I shake my head. “It’s not that big of a deal. You were drunk.”
He narrows his eyes at me and it’s clear I’m not escaping this conversation. I sigh and reluctantly give in, clearing my throat before I speak.
“Last night when you were falling asleep…you told me you loved me. But you called me Hope, so you weren’t really talking to me. You’d been drinking and you were half asleep, so I don’t need an explanation. I don’t know if I really even want to know why you said it.”
He brings his hands to his hair and groans. “Sky.” He steps forward, taking me in his arms. “I’m so sorry. It must have been a stupid dream. I don’t even know anyone named Hope and I’ve definitely never had an ex-girlfriend by that name if that’s what you were thinking. I’m so sorry that happened. I should have never gone to your house drunk.” He looks down at me and as much as my instincts are telling me he’s lying, his eyes are completely sincere. “You have to believe me. It’ll kill me if you think for a second that I feel anything at all for someone else. I’ve never felt this way about anyone.”
Every word coming from his mouth is dripping with sincerity and honesty. Considering I can’t even remember why I woke up crying, it’s possible his sleep talking really was the result of a random dream. And hearing everything he just said to me puts into perspective just how serious things are becoming between us.

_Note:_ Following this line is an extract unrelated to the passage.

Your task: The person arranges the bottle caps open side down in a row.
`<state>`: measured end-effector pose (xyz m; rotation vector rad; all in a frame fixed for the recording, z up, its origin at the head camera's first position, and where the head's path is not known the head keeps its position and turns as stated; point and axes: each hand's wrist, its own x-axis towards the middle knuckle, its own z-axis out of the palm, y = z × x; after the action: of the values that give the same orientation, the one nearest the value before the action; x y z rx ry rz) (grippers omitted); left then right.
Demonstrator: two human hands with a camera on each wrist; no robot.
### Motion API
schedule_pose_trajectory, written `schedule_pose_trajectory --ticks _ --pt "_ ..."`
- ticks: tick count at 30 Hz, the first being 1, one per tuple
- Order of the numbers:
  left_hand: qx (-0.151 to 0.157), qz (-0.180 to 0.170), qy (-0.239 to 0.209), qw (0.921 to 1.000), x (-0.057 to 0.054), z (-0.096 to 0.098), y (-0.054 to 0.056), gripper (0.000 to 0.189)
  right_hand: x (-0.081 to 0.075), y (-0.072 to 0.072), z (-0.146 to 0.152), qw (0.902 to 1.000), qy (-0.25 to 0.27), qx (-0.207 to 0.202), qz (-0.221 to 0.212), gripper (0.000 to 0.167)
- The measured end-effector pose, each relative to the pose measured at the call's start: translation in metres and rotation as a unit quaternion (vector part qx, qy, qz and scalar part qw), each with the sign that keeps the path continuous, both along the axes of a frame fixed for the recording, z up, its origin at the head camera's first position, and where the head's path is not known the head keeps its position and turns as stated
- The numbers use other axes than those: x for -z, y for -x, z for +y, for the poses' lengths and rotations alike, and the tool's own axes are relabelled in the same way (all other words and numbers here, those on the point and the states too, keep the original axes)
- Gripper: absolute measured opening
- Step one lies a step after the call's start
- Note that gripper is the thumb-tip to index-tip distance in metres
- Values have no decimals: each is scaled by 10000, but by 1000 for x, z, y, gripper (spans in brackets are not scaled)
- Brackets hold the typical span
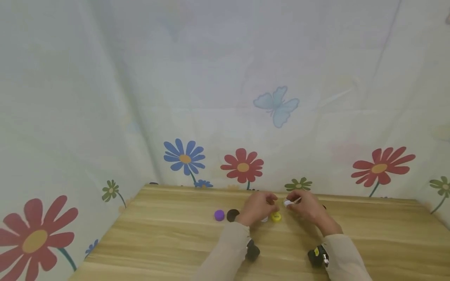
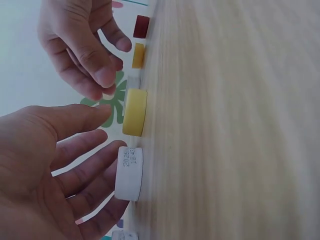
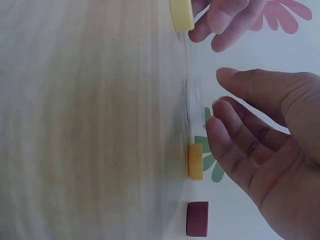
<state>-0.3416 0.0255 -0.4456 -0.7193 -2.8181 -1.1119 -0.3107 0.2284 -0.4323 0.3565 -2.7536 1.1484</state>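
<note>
Small bottle caps stand in a row on the wooden table. My left hand (image 1: pixel 258 207) hovers over the row with fingers spread and holding nothing, near a white cap (image 2: pixel 129 173) with printed digits and a yellow cap (image 2: pixel 135 112). My right hand (image 1: pixel 307 207) is at a clear, whitish cap (image 3: pixel 194 102), which sits on the table; thumb and fingers are parted above it, with a gap visible in the right wrist view. Beyond it lie an orange cap (image 3: pixel 195 162) and a dark red cap (image 3: pixel 197 219). In the head view the right hand hides part of the row.
A purple cap (image 1: pixel 219 215) and a black cap (image 1: pixel 232 215) lie to the left of the left hand. The wooden table (image 1: pixel 168 234) meets a white cloth backdrop (image 1: pixel 211 78) printed with flowers and a butterfly. Both wrists wear small black cameras.
</note>
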Motion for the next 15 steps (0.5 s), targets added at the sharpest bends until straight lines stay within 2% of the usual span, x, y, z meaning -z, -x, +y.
schedule_pose_trajectory --ticks 5,8,15 --pt "47 -237 -81 9997 3 8 0 31 5 0 7 9992 -140 330 165 25" --pt "58 -262 -176 9995 4 13 1 33 8 2 8 9990 -203 314 250 26" --pt "320 -112 -335 9989 -1 21 3 34 7 7 9 9990 -343 136 239 27"
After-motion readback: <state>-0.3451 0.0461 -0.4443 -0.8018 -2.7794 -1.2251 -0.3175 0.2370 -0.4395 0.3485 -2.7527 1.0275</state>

I look up at him, attempting to prepare some sort of response to everything he just said. I part my lips and wait for the words to come, but they don’t. I’m suddenly the one needing more time to process my thoughts.
He’s cupping my cheeks, waiting for me to break the silence between us. The proximity of his mouth to mine weathers his patience. “I need to kiss you,” he says apologetically, pulling my face to his. We’re still standing in the foyer, but he somehow picks me up effortlessly and sets me down on the stairs leading to the upstairs bedrooms. I lean back and he returns his lips to mine, his hands gripping the wooden steps on either side of my head.

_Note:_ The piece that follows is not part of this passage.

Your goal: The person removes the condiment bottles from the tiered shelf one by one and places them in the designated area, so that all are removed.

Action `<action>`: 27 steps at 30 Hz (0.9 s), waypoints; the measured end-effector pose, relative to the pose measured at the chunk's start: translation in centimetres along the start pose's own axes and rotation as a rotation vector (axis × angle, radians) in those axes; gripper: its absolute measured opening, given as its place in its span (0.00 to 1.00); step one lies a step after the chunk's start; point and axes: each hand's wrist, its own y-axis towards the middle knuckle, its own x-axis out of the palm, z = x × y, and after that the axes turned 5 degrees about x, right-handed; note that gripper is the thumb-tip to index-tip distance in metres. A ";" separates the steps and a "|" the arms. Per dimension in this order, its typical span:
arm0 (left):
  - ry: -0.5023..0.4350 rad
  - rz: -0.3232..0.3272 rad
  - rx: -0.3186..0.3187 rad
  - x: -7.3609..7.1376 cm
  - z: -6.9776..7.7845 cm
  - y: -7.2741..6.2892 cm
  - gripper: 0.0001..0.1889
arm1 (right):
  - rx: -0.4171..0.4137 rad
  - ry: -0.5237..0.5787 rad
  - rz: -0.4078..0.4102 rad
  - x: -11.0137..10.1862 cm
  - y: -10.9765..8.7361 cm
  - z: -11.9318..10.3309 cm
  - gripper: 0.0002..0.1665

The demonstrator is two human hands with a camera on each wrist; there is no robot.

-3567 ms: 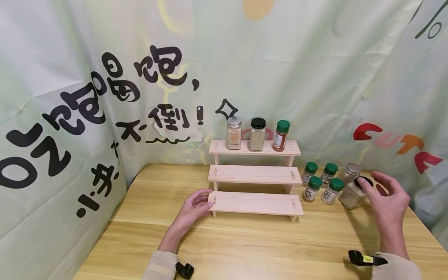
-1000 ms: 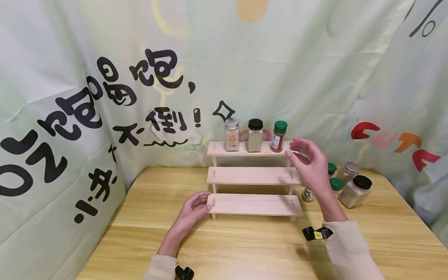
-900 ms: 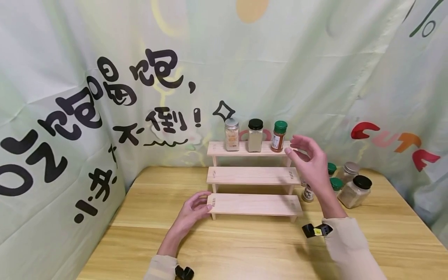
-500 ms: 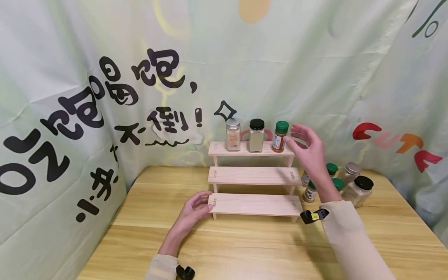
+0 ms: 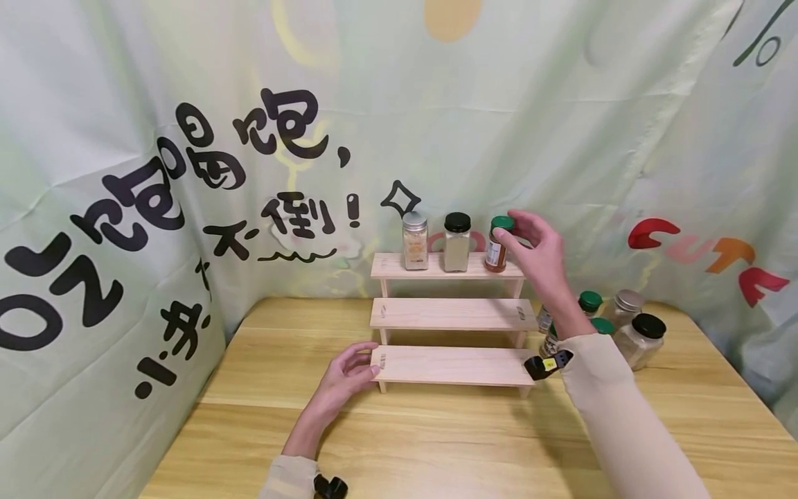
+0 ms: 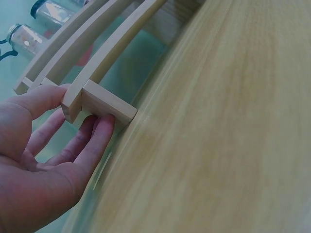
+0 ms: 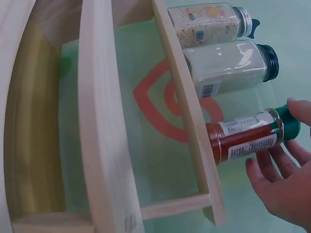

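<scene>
A three-tier wooden rack (image 5: 450, 364) stands on the table. At the left end of its lowest step, my left hand (image 5: 343, 373) grips the board, thumb at the top edge and fingertips against the leg (image 6: 108, 103). On the top step three spice jars stand upright in a row: a silver-lidded one (image 5: 415, 242), a black-lidded one (image 5: 458, 244) and a green-lidded one (image 5: 495, 254) with red contents. My right hand (image 5: 541, 258) holds the green-lidded jar by its lid (image 7: 290, 123), thumb and fingers on either side. The jar's base rests on the board.
Right of the rack, several more jars stand on the table: green-lidded ones (image 5: 589, 301), a silver-lidded one (image 5: 627, 305) and a large black-lidded one (image 5: 642, 339). My right forearm partly covers that group. A printed curtain (image 5: 623, 138) hangs close behind the rack.
My right hand has left the large black-lidded jar at the right and come up leftward to the green-lidded jar, now taking its lid. My left hand keeps its hold on the rack.
</scene>
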 end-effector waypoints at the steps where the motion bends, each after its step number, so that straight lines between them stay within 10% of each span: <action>1: -0.001 -0.001 0.001 0.0 0.0 0.0 0.30 | 0.008 0.005 0.005 0.2 0.0 -0.1 0.31; 27: 0.010 0.009 -0.006 0.2 0.2 -0.2 0.30 | 0.102 0.082 0.098 0.7 -0.9 -0.4 0.29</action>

Due to our position, he’s forced to lower a knee between my thighs. It isn’t that big of a deal unless you take into consideration the dress that I have on. It would be so easy for him to take me right here on the stairs, but I’m hoping we at least make it to his room first before he tries. I wonder if he’s expecting anything, especially after the text I accidentally sent him. He’s a guy, of course he’s expecting something. I wonder if he knows I’m a virgin. Should I even tell him I’m a virgin? I should. He’ll probably be able to tell.

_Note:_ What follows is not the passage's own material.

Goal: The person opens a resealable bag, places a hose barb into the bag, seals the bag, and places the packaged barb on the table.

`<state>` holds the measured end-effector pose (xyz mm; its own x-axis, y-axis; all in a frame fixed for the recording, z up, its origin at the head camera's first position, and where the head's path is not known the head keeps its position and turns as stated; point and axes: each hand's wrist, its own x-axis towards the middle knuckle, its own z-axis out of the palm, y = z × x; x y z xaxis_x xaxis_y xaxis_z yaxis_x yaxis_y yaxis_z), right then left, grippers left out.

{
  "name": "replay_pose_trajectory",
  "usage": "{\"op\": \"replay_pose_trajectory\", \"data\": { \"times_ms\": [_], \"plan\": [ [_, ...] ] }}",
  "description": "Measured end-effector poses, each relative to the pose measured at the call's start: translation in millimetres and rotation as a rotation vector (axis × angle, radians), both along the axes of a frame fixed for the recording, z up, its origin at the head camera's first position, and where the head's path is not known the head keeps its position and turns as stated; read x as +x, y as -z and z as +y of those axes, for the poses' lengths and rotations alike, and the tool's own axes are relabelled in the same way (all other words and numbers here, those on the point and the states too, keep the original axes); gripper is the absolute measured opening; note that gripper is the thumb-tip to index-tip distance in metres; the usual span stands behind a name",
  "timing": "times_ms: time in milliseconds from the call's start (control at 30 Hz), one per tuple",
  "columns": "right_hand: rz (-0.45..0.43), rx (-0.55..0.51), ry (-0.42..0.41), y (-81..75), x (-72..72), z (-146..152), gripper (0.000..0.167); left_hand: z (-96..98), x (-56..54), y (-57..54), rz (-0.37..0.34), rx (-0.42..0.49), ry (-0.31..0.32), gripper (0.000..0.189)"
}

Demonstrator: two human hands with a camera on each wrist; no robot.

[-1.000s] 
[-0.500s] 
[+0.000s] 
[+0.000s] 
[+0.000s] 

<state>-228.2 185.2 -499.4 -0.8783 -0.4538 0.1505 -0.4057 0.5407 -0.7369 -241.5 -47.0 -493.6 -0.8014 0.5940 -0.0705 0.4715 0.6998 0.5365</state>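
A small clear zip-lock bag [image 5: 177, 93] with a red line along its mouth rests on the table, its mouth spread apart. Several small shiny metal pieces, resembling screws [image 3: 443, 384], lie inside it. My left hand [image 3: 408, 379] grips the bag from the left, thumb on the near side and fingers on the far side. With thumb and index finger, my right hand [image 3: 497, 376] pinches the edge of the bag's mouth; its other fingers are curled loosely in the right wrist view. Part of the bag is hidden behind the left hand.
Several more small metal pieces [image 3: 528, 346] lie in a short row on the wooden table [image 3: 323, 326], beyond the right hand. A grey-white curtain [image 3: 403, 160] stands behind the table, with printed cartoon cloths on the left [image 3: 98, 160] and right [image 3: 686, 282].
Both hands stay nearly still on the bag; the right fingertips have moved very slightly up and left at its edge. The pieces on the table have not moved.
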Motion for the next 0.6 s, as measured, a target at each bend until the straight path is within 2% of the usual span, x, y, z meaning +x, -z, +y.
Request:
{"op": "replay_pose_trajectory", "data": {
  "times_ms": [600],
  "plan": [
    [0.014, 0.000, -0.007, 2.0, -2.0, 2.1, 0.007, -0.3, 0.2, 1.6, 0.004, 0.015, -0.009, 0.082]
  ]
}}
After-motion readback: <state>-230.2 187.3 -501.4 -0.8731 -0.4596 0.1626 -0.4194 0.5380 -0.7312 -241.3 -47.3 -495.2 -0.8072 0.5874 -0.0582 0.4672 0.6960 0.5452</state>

“I’m a virgin,” I blurt against his mouth. I immediately wonder what the hell I’m doing even speaking aloud right now. I shouldn’t be allowed to speak ever again. Someone should strip me of my voice, because I obviously have no filter when my sexual guard is down.
He immediately stops kissing me. He slowly backs his face away from mine and looks down into my eyes. “Sky,” he says directly. “I’m kissing you because sometimes I can’t not kiss you. You know what your mouth does to me. I’m not expecting anything else, okay? As long as I get to kiss you, the other stuff can wait.” He’s tucking my hair behind my ears now and looking down at me genuinely.
“I just thought you should know. I probably should have picked a better time to state that fact, but sometimes I just blurt things out without thinking. It’s a really bad trait and I hate it because I do it at the most inopportune moments and it’s embarrassing. Like right now.”